A época é agora! Nenhum candidato está livre dos boatos, aviõezinhos, fofocas ou “coisa” que o valha desde que “desestabilize” o rival.

Aliás, a finalidade dos boateiros é sempre a mesma, não mudam o seu perfil: jogam inverdades no ar, ou melhor, distorcem as verdades e pronto! Mais recentemente estamos às voltas com os   “guerrilheiros virtuais”, cuja capacidade é semelhante a dos boateiros de porta em porta: desconstruir, desestabilizar, tentar reverter para o seu candidato a mais ínfima possibilidade de vitória.

O “guerrilheiro virtual” lança mão de qualquer resquício de possibilidades para tentar salvar aquele que deposita na sua conta bancária uma graninha capaz de promover um Natal mais polpudo para a família, afinal, nesta época é que se ganha um dinheirinho fácil: é só destilar venenos no ar.

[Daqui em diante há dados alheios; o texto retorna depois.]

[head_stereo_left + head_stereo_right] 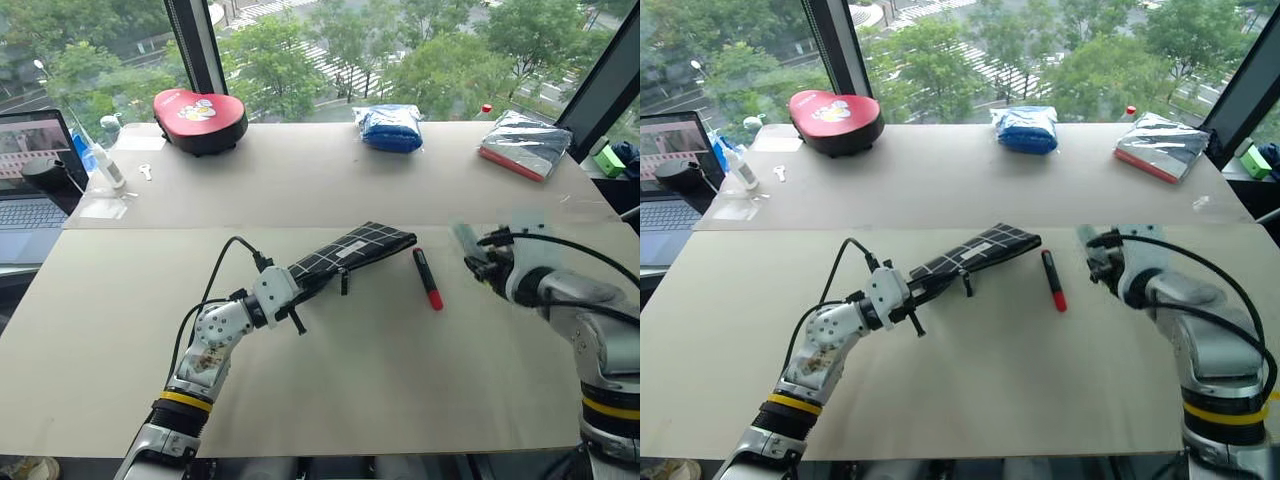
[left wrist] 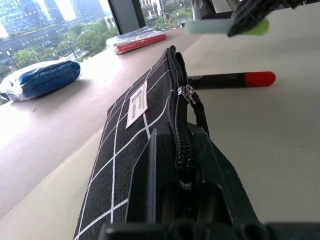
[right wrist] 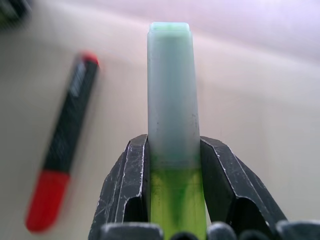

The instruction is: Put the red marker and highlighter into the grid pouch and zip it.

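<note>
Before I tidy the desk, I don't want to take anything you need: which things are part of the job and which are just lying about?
In use:
- grid pouch, held by left fingers
- highlighter, held by right fingers
- red marker, on the table

Lying about:
- red case
- blue bag
- silver packet
- laptop

A pale wooden table [image 1: 330, 370] is carrying everything, with a second table top [image 1: 300, 180] butting against it at twelve o'clock. The red marker [image 1: 427, 278] is lying flat near the centre of the near table, just at three o'clock of the grid pouch [image 1: 355, 248]. On the far top, a red rounded case [image 1: 200, 120] is sitting at eleven o'clock, a blue bag [image 1: 389, 127] at twelve, a clear packet with a red edge [image 1: 523, 145] at one, and a laptop [image 1: 30, 185] is standing at nine o'clock.
</note>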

Em 2016, o cerco para estes mentirosos está mais fechado. Pela primeira vez nas eleições passa a valer uma lei de 2013, que torna crime CONTRATAR ou SER CONTRATADO para espalhar boatos de candidatos na internet. E a pena é dura, como explica o ministro do Tribunal Superior Eleitoral, Henrique Neves: “A pena de cadeia pra quem contrata é de dois a quatro anos com multa de R$ 15 mil a R$ 50 mil. E pra quem é contratado, é pena de detenção de seis meses a um ano com alternativa de prestação de serviço à comunidade e multa de R$ 5 mil a R$ 30 mil. Então eventualmente alguém que fale ‘ah, vou fazer um biquinho, arrumar um trabalho durante a eleição pra falar mal de um candidato na internet’, se isso decorre de uma contratação com esse propósito específico responde penalmente tanto quem contratou quanto quem foi contratado.”

Nas eleições anteriores, a pessoa que se sentisse ofendida com postagens na internet conseguia, no máximo, que o juiz eleitoral determinasse a retirada do conteúdo. Se quisesse alguma reparação, tinha que recorrer à Justiça comum.

Agora, o candidato que contratar alguém para espalhar boatos falsos do adversário político nas redes sociais será punido pela Justiça Eleitoral e a pessoa contratada também estará sujeita à mesma punição. Será considerado coautor do crime.

Ainda bem que tudo evolui para melhor!!!